• **PROBLEM REQUIREMENTS**:
Please output the listing exactly as it stands, but omit any images.

• **GIVEN DATA**:
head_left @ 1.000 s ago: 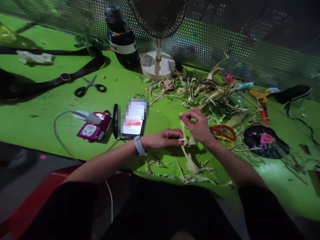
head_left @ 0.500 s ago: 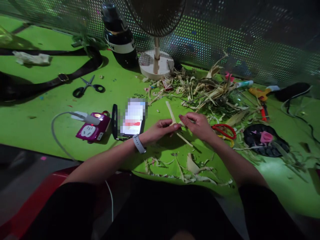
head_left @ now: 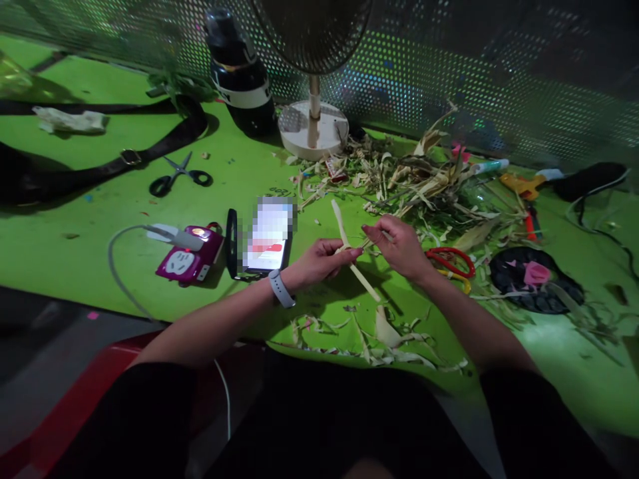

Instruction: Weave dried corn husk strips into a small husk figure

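Observation:
My left hand point(head_left: 329, 258), with a watch on its wrist, pinches a pale stick-like strip of dried husk point(head_left: 366, 282) near its middle. The strip slants from upper left to lower right above the green table. Just to its right, my right hand point(head_left: 397, 245) is closed in a pinch on a thin strand point(head_left: 368, 241) that runs back to the left fingertips. Where the strand meets the strip is hidden by my left fingers. Red-handled scissors point(head_left: 452, 261) lie beside my right wrist.
A heap of dried husks point(head_left: 414, 176) lies behind my hands, and scraps point(head_left: 387, 329) lie along the front edge. A phone point(head_left: 269, 236), purple power adapter point(head_left: 190, 256) and black scissors point(head_left: 180, 174) are to the left. A fan point(head_left: 313, 130) and black bottle point(head_left: 244, 93) stand behind.
My right hand has moved slightly up and away from my left, and the thin strand between them now shows. My left hand keeps its pinch on the strip.

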`<state>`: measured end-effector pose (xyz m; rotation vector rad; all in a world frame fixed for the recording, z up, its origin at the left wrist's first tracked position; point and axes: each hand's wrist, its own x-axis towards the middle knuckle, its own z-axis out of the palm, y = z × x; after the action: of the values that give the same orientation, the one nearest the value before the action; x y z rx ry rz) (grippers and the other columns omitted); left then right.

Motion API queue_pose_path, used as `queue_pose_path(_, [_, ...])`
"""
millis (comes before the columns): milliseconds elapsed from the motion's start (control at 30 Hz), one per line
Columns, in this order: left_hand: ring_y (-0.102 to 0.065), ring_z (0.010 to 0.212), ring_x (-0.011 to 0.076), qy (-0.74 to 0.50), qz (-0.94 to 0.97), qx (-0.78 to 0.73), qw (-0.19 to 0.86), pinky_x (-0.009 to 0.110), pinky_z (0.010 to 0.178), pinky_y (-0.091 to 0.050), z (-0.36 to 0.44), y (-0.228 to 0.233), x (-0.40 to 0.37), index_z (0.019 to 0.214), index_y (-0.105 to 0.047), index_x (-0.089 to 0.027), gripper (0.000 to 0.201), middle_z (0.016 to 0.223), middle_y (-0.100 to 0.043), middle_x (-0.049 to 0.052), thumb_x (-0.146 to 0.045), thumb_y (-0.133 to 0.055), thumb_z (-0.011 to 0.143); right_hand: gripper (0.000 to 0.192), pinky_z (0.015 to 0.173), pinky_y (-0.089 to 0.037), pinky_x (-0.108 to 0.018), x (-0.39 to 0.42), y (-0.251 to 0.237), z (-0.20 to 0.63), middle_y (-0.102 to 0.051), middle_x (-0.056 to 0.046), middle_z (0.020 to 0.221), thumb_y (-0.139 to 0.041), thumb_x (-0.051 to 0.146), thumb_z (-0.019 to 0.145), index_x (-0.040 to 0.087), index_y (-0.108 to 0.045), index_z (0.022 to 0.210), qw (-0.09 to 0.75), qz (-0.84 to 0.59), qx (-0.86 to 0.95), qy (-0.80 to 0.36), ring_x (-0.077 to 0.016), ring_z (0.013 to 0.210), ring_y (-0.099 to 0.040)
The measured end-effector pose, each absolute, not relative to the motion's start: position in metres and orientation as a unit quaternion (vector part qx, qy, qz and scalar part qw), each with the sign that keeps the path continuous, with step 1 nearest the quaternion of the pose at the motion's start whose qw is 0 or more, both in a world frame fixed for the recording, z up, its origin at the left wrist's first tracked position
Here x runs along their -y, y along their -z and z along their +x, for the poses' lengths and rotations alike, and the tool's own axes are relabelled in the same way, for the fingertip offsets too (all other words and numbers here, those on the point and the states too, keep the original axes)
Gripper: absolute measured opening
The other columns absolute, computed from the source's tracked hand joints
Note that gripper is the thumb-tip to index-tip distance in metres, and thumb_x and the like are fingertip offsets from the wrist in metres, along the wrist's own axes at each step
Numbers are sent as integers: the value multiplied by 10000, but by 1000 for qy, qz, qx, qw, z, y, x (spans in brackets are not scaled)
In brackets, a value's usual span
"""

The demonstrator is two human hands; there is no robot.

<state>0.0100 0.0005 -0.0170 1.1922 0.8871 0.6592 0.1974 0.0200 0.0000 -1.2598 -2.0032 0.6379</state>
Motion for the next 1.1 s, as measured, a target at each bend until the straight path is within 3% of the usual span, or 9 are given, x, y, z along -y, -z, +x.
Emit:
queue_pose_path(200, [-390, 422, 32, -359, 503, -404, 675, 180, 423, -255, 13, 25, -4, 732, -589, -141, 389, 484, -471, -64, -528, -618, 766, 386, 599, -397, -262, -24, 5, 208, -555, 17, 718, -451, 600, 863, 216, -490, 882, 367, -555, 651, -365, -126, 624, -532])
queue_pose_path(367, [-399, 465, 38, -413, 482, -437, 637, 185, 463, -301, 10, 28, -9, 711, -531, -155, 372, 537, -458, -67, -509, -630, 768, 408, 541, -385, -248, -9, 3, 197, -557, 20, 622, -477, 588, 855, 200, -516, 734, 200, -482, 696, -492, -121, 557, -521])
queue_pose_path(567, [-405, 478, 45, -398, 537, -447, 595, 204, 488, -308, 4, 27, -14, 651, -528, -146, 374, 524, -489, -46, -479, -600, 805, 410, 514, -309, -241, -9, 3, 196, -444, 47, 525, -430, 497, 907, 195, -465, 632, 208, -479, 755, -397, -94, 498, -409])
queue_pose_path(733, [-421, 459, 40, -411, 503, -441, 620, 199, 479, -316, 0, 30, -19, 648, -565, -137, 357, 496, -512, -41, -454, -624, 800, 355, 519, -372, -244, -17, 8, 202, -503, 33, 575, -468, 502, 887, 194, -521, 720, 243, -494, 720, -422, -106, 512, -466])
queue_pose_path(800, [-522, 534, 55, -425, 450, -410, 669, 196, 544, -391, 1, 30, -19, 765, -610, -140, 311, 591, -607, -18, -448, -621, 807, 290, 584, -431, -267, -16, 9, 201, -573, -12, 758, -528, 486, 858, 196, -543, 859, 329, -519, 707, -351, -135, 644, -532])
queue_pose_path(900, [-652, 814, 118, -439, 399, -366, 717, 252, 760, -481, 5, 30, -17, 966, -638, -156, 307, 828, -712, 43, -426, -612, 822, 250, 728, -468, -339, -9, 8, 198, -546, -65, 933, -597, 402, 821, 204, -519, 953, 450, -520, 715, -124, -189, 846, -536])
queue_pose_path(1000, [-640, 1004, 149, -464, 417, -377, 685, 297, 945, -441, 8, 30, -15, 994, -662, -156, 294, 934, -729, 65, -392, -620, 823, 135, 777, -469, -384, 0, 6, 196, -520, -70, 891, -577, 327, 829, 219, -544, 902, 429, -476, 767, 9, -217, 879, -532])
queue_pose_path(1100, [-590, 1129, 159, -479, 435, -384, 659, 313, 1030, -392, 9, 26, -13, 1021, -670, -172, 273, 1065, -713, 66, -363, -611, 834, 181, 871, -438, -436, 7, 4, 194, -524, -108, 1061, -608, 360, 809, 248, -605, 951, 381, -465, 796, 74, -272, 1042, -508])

• **RESPONSE FOR THIS EXERCISE**:
head_left @ 1.000 s ago: 
head_left @ 0.500 s ago: 
head_left @ now: 

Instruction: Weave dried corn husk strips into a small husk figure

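Observation:
My left hand point(head_left: 329, 258), with a watch on its wrist, pinches a pale stick-like strip of dried husk point(head_left: 366, 282) near its middle. The strip slants from upper left to lower right above the green table. Just to its right, my right hand point(head_left: 397, 245) is closed in a pinch on a thin strand point(head_left: 368, 241) that runs back to the left fingertips. Where the strand meets the strip is hidden by my left fingers. Red-handled scissors point(head_left: 452, 261) lie beside my right wrist.
A heap of dried husks point(head_left: 414, 176) lies behind my hands, and scraps point(head_left: 387, 329) lie along the front edge. A phone point(head_left: 269, 236), purple power adapter point(head_left: 190, 256) and black scissors point(head_left: 180, 174) are to the left. A fan point(head_left: 313, 130) and black bottle point(head_left: 244, 93) stand behind.
My right hand has moved slightly up and away from my left, and the thin strand between them now shows. My left hand keeps its pinch on the strip.
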
`<state>`: measured end-effector pose (xyz m; rotation vector rad; all in a world frame fixed for the recording, z up, its origin at the left wrist's first tracked position; point and axes: each hand's wrist, its own x-axis towards the middle knuckle, its own z-axis out of the palm, y = z × x; after the action: of the values that give the same orientation, the one nearest the value before the action; x y z rx ry rz) (grippers and the other columns omitted); left then right.

Motion API queue_pose_path, used as `queue_pose_path(_, [_, ...])`
"""
millis (comes before the columns): milliseconds elapsed from the motion's start (control at 30 Hz), one per line
Columns, in this order: left_hand: ring_y (-0.102 to 0.065), ring_z (0.010 to 0.212), ring_x (-0.011 to 0.076), qy (-0.74 to 0.50), qz (-0.94 to 0.97), qx (-0.78 to 0.73), qw (-0.19 to 0.86), pinky_x (-0.009 to 0.110), pinky_z (0.010 to 0.178), pinky_y (-0.091 to 0.050), z (-0.36 to 0.44), y (-0.228 to 0.233), x (-0.40 to 0.37), index_z (0.019 to 0.214), index_y (-0.105 to 0.047), index_x (-0.089 to 0.027), gripper (0.000 to 0.201), middle_z (0.016 to 0.223), middle_y (-0.100 to 0.043), middle_x (-0.049 to 0.052), thumb_x (-0.146 to 0.045), thumb_y (-0.133 to 0.055), thumb_z (-0.011 to 0.143); right_hand: gripper (0.000 to 0.192), pinky_z (0.015 to 0.173), pinky_y (-0.089 to 0.037), pinky_x (-0.108 to 0.018), x (-0.39 to 0.42), y (-0.251 to 0.237), z (-0.20 to 0.63), middle_y (-0.102 to 0.051), middle_x (-0.056 to 0.046), middle_z (0.020 to 0.221), thumb_y (-0.139 to 0.041), thumb_x (-0.051 to 0.146), thumb_z (-0.019 to 0.145), index_x (-0.040 to 0.087), index_y (-0.108 to 0.045), index_z (0.022 to 0.210), qw (-0.09 to 0.75), qz (-0.84 to 0.59), qx (-0.86 to 0.95), qy (-0.80 to 0.36), ring_x (-0.077 to 0.016), ring_z (0.013 to 0.210), ring_y (-0.099 to 0.040)
The measured end-effector pose, each absolute, not relative to the motion's start: position in metres and orientation as a unit quaternion (vector part qx, qy, qz and scalar part qw), each with the sign that keeps the path continuous, with step 1 nearest the quaternion of the pose at the motion's start whose qw is 0 or more, both in a world frame fixed for the recording, z up, its origin at the left wrist's first tracked position
Here x runs along their -y, y along their -z and z along their +x, for the poses' lengths and rotations alike, and the tool's own axes are relabelled in the same way, for the fingertip offsets too (all other words and numbers here, those on the point and the states too, keep the original axes)
Gripper: absolute measured opening
The other columns absolute, computed from the source's tracked hand joints
Note that gripper is the thumb-tip to index-tip distance in metres, and thumb_x and the like are fingertip offsets from the wrist in metres, along the wrist's own axes at each step
Numbers are sent as integers: the value multiplied by 10000, but by 1000 for qy, qz, qx, qw, z, y, x (spans in brackets are not scaled)
In brackets, a value's usual span
"""

The demonstrator is two human hands; there is no robot.

<state>0.0100 0.0005 -0.0170 1.1922 0.8871 0.6592 0.1974 0.0200 0.0000 -1.2598 -2.0032 0.6379</state>
Motion for the next 1.1 s, as measured, a target at each bend until the straight path is within 3% of the usual span, or 9 are given, x, y, z along -y, -z, +x.
Emit:
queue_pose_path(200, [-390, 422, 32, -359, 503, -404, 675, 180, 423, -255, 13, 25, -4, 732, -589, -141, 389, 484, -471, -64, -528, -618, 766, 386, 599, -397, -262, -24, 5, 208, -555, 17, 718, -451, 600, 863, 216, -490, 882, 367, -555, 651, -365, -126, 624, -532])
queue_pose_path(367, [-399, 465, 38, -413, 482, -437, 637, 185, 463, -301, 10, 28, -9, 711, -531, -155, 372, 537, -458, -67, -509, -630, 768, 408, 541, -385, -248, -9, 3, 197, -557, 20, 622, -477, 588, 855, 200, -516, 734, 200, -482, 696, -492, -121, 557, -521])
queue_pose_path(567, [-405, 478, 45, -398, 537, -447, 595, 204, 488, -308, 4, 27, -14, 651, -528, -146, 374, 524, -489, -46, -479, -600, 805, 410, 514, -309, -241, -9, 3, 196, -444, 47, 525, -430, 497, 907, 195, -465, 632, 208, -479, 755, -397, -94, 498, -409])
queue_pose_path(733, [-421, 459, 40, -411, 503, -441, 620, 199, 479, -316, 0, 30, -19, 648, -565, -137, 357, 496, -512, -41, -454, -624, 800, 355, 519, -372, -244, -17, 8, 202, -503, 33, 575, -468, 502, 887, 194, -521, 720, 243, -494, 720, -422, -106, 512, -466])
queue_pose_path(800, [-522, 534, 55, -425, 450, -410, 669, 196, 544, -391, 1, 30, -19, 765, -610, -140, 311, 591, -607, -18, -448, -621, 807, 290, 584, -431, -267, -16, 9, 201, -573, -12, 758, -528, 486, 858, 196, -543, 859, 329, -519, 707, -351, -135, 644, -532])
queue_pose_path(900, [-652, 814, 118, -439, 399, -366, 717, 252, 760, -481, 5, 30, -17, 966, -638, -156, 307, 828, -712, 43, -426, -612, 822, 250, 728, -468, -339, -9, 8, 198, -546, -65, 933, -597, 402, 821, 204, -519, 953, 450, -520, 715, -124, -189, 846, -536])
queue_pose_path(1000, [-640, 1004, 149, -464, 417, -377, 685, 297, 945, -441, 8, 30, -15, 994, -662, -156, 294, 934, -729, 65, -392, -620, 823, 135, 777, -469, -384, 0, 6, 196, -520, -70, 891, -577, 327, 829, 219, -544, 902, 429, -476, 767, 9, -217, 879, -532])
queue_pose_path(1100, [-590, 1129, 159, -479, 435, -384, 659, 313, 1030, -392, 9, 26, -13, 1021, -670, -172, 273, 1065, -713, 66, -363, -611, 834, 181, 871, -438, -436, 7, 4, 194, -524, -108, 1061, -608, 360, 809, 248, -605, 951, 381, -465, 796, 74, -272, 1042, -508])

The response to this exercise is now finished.